Surely this is a top-heavy organization. The balance seems quite absurd, and it is my belief that the Minister should get down to a little reorganization and redistribution of his professional staff. It seems shocking that over a third of our professional men in the field of agriculture are stuck in a single city. I cannot see the reason for it. One realizes that this is the headquarters of Government and that your senior staff must be there, but surely 33 per cent is a very high percentage to keep in one place.
Clerical staff.
Does the Minister use his professional staff to pay accounts?
They are not all professional people. The lecturers at the universities are included; it includes the personnel at Onderstepoort and at the research stations.
Yes, I realize that, but it is still a high percentage. There seems to be an imbalance and I think the hon. the Minister must go into it. It would certainly restore confidence if you could get more men into the field. I realize that the department is very understaffed too. If you can get more men into the field to go and see the farmers to restore their confidence, it will be a good thing, visits from professional men will assist not only the farmer but also the department in understanding the farmers in many areas better. There are many areas which do not have full-time services and many areas which are far too large for the officers to get around in. The proportion in this country is far higher and certainly does not compare with the little country to the north of us, Rhodesia.

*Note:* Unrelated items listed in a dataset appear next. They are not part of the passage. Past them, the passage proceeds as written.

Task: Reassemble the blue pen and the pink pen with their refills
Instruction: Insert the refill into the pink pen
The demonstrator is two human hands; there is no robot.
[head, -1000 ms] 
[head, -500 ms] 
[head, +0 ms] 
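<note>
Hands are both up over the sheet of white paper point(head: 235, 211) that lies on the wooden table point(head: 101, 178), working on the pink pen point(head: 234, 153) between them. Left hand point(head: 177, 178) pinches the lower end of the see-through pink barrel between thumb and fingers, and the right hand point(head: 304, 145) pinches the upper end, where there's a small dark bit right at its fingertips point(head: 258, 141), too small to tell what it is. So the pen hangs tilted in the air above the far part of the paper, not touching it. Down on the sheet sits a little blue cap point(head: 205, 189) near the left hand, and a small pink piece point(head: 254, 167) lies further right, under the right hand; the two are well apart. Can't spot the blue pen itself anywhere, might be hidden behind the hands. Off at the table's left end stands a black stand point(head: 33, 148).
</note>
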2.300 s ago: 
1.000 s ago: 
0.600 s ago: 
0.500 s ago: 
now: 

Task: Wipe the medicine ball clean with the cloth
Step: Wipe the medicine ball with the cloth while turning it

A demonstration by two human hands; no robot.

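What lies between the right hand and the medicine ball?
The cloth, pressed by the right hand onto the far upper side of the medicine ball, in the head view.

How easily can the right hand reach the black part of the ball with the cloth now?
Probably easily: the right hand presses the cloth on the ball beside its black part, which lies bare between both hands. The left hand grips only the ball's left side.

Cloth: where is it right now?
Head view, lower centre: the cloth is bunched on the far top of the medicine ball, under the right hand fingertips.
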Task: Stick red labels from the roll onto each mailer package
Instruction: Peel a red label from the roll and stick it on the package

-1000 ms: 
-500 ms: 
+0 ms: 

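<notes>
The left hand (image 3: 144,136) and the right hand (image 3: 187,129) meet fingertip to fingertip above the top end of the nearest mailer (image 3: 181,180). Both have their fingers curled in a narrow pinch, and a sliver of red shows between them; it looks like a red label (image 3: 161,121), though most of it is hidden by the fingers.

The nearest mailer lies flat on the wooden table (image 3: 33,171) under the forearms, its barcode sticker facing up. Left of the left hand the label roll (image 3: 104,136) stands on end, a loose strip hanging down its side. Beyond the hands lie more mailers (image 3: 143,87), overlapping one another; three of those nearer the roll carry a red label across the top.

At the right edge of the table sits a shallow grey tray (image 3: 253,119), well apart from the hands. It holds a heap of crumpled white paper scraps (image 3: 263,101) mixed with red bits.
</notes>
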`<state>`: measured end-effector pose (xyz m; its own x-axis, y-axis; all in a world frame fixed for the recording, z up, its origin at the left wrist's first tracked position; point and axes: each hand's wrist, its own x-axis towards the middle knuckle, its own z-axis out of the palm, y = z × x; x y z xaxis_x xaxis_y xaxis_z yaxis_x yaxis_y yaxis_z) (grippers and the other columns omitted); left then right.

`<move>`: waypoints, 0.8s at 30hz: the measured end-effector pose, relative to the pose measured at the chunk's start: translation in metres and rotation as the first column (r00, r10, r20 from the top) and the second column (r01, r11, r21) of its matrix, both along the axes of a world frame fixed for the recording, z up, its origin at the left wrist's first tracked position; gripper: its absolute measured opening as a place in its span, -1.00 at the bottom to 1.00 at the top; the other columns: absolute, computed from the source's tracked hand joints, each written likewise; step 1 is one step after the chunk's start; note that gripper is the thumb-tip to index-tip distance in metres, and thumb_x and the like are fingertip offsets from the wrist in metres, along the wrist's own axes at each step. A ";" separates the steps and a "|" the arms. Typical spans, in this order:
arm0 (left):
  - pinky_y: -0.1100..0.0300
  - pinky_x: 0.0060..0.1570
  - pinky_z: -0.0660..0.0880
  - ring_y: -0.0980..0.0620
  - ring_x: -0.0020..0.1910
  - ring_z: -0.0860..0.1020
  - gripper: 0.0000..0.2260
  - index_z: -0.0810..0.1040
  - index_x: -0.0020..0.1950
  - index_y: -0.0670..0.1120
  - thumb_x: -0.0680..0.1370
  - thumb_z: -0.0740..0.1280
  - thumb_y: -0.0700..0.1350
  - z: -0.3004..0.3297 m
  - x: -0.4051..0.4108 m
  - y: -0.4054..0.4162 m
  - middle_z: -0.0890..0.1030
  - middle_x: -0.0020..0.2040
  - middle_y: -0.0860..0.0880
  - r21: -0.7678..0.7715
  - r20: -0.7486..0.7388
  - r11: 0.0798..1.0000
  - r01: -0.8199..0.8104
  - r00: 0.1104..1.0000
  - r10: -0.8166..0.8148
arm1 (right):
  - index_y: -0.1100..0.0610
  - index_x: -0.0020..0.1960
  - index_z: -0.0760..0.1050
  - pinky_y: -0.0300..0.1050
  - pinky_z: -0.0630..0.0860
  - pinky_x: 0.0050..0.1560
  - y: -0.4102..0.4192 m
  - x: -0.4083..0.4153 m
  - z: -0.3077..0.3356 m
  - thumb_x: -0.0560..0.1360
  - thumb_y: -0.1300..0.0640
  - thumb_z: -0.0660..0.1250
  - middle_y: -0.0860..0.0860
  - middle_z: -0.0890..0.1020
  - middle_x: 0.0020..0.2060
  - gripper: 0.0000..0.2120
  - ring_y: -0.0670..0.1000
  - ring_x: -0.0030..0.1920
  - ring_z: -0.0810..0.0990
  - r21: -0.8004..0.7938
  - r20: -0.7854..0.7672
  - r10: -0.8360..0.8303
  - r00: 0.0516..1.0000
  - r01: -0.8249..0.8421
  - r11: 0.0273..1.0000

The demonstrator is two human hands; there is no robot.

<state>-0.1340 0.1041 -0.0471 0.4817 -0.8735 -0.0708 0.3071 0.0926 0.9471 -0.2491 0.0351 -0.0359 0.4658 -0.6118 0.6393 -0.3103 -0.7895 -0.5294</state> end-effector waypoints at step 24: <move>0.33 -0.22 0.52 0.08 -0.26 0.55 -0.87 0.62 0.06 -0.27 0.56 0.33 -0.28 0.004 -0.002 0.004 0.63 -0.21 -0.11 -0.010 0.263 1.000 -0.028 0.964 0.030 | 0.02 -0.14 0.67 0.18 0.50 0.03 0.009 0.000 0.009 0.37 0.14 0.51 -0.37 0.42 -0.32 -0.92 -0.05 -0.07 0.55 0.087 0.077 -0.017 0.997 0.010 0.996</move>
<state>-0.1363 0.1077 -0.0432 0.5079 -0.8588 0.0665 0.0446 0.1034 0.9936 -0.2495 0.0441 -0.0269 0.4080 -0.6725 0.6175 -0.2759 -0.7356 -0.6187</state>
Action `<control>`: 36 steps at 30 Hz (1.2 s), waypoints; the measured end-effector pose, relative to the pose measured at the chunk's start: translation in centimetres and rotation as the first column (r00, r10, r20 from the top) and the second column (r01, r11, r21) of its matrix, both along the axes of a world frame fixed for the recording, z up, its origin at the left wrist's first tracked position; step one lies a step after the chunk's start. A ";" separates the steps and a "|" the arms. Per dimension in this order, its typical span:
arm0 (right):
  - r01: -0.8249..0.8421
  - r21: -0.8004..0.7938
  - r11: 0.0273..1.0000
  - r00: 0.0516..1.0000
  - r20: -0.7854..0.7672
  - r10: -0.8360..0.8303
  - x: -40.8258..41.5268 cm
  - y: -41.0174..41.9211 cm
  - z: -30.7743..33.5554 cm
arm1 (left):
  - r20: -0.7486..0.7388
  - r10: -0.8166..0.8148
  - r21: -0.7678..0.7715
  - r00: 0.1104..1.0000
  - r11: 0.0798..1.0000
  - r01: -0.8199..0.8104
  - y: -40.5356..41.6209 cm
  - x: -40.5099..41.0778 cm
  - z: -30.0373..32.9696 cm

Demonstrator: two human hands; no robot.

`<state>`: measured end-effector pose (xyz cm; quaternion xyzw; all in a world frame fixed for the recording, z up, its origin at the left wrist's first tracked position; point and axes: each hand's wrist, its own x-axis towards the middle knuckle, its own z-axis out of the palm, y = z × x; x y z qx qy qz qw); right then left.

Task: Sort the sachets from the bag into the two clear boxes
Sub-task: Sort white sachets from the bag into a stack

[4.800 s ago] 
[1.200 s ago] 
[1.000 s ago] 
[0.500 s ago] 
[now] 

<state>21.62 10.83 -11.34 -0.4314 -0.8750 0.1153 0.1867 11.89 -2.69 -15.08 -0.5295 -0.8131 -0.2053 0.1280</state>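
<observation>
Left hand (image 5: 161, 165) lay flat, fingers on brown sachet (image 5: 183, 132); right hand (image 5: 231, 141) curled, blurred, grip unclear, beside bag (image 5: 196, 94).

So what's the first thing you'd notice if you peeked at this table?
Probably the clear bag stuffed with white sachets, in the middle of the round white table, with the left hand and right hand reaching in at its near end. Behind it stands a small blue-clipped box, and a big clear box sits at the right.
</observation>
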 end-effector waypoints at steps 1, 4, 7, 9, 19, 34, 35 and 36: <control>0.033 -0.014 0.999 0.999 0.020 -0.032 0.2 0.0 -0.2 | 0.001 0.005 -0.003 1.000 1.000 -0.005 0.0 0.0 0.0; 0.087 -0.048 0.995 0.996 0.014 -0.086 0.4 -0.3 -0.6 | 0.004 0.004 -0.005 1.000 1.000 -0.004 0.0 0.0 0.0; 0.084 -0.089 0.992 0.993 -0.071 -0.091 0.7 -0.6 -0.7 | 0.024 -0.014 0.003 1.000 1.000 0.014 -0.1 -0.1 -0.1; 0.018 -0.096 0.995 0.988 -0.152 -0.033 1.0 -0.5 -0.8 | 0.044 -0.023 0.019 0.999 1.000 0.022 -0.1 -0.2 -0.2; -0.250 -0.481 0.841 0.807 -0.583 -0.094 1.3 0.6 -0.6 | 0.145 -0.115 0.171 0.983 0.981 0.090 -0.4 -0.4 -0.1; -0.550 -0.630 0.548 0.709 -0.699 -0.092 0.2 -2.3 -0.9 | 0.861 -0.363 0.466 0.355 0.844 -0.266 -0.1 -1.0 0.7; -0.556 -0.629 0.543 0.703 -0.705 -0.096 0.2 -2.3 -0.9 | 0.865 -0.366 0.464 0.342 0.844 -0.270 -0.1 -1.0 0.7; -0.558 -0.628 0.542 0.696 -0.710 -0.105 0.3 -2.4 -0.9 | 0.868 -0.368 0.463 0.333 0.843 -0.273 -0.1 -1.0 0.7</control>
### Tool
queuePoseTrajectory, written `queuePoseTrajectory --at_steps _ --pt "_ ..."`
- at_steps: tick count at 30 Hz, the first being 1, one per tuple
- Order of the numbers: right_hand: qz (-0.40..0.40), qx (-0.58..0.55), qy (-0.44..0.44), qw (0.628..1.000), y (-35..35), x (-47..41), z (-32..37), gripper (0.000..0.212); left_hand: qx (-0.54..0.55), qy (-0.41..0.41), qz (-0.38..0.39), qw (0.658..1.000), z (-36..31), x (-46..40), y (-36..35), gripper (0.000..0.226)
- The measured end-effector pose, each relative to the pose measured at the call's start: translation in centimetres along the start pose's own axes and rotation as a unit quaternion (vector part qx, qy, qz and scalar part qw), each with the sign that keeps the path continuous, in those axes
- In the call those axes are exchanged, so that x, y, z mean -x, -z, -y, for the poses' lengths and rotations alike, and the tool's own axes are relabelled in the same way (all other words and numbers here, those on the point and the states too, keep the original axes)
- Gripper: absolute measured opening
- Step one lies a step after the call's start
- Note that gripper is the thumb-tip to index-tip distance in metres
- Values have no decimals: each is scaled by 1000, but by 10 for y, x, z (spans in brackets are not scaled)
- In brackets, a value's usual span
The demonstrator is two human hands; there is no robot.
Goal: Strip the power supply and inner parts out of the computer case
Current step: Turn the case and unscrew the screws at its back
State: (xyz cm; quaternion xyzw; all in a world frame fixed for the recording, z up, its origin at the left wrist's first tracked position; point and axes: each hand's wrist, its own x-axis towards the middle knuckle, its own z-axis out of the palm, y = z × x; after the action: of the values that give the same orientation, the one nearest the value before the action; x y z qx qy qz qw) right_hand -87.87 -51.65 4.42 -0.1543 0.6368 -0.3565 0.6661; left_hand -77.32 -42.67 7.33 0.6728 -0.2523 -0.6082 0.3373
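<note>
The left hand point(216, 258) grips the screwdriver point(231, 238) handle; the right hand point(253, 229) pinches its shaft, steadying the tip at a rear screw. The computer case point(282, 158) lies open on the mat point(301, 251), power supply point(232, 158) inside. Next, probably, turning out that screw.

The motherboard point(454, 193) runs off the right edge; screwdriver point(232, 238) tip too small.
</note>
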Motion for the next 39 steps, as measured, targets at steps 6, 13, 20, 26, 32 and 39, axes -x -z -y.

*Finally, after putting all these points, I feel it is quite essential and practical to move the light industries to the rural areas in order to stabilize our population in the rural areas and to ensure that there is no further depopulation of the rural areas. We believe that the farming industry is in a very difficult position. We hope the situation will improve after the rains have come. We also hope that the position will be improved through the application of better methods and through better marketing conditions. As a matter of fact, I feel it would be a tragedy if the present tendency were to continue, and it is tragic to think that, if the present situation were to continue. the poets of the future would probably no longer be able to write “O, Boereplaas, geboortegrond”, but “O, Blaar se woonstel, geboortetronk”!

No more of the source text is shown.